PAVIA. «Un uomo che ha perso il figlio in modo assurdo e ancora non se ne capacita». Cosi l'avvocato Massimo Marmonti parla del padre di Marco Calvi che ha rappresentato, come parte civile, nel processo a Riccardo Marinelli. E aggiunge ciò che è umanamente comprensibile: che i parenti di Calvi, cioè, espressero la volontà precisa della punizione più rigorosa per l'ex ispettore della Mobile. E che ora, 10 anni dopo, temono che l'ex poliziotto possa ritornare in libertà. Perchè le ferite sono ancora vive.

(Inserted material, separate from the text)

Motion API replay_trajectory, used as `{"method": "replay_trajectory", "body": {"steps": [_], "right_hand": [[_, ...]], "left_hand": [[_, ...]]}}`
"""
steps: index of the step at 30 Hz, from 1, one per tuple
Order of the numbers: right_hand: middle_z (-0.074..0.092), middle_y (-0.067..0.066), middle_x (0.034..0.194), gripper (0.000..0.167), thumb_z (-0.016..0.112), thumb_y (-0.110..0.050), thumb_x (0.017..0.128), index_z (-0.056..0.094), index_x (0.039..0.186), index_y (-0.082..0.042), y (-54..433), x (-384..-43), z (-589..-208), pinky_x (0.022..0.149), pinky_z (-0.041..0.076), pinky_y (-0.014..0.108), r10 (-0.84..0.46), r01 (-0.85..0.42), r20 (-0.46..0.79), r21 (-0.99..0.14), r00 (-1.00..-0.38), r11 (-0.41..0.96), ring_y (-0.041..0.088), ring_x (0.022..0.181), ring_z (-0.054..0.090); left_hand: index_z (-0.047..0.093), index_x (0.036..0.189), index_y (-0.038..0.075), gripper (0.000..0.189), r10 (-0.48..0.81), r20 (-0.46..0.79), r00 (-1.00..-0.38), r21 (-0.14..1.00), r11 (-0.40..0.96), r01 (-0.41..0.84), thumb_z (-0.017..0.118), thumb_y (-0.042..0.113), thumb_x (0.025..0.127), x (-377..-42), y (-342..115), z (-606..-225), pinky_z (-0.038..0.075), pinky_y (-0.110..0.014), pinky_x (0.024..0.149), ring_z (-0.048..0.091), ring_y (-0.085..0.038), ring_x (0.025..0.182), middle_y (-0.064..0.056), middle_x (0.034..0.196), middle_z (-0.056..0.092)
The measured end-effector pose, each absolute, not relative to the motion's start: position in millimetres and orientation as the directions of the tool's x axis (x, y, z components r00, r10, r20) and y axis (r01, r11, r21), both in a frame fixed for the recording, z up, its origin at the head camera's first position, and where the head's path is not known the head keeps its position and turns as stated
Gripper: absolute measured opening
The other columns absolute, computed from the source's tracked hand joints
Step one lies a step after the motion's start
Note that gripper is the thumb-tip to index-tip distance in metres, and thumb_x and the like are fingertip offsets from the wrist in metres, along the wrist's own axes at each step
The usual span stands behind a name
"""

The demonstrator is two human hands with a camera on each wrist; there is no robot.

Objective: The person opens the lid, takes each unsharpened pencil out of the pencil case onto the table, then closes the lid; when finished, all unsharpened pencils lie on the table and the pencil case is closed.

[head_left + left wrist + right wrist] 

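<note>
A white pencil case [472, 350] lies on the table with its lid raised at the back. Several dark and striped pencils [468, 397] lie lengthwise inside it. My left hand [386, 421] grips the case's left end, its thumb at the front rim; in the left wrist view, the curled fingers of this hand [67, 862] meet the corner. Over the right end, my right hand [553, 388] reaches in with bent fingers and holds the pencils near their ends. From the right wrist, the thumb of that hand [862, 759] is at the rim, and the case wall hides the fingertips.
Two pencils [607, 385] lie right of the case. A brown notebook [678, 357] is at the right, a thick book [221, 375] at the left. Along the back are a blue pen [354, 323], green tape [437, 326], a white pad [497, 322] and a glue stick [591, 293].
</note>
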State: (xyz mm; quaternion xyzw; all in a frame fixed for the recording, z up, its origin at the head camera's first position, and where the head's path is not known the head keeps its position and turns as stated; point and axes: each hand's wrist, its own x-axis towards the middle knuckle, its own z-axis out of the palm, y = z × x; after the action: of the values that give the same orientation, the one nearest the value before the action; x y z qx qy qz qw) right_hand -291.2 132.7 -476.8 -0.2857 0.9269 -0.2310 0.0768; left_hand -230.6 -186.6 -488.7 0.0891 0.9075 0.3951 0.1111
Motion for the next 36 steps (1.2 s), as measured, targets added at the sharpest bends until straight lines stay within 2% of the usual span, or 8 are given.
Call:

L'avvocato Marmonti di quei giorni ricorda, soprattutto, un aspetto: «Il tentativo, da parte di Marinelli, di accreditare il duplice omicidio come un delitto d'impeto. Mentre invece, come gli atti hanno dimostrato, vi fu premeditazione. Il delitto venne pianificato e portato a termine dopo che, addirittura, l'ex poliziotto aveva intercettato le telefonate della moglie e del suo amante». Si diceva di una ferita morale che ancora sanguina. «Ho tenuto rapporti vivi e continui con il padre di Marco Calvi. - aggiunge l'avvocato - Ancora non si capacita di quanto è accaduto. E parecchia gente, ancora oggi, mi chiede se Marinelli si trovi in carcere o sia stato rilasciato». Sul fronte opposto, l'avvocato Carlo Dell'Acqua fu, insieme alla collega Fiorella Bertoli, il primo difensore dell'assassino. «Me lo ricordo taciturno - dice - poco incline alle confidenze, compreso nel ruolo di marito tradito. Al processo contestai la testimonianza dell'uomo che aveva trovato il corpo della Granieri: non era coerente sui tempi. E parlai delle figlie. Pensai che avevano perso in un colpo solo i loro punti di riferimento. Parte della difesa si basava su quell'aspetto, ma la loro situazione mi toccò nell'animo». (f.m.)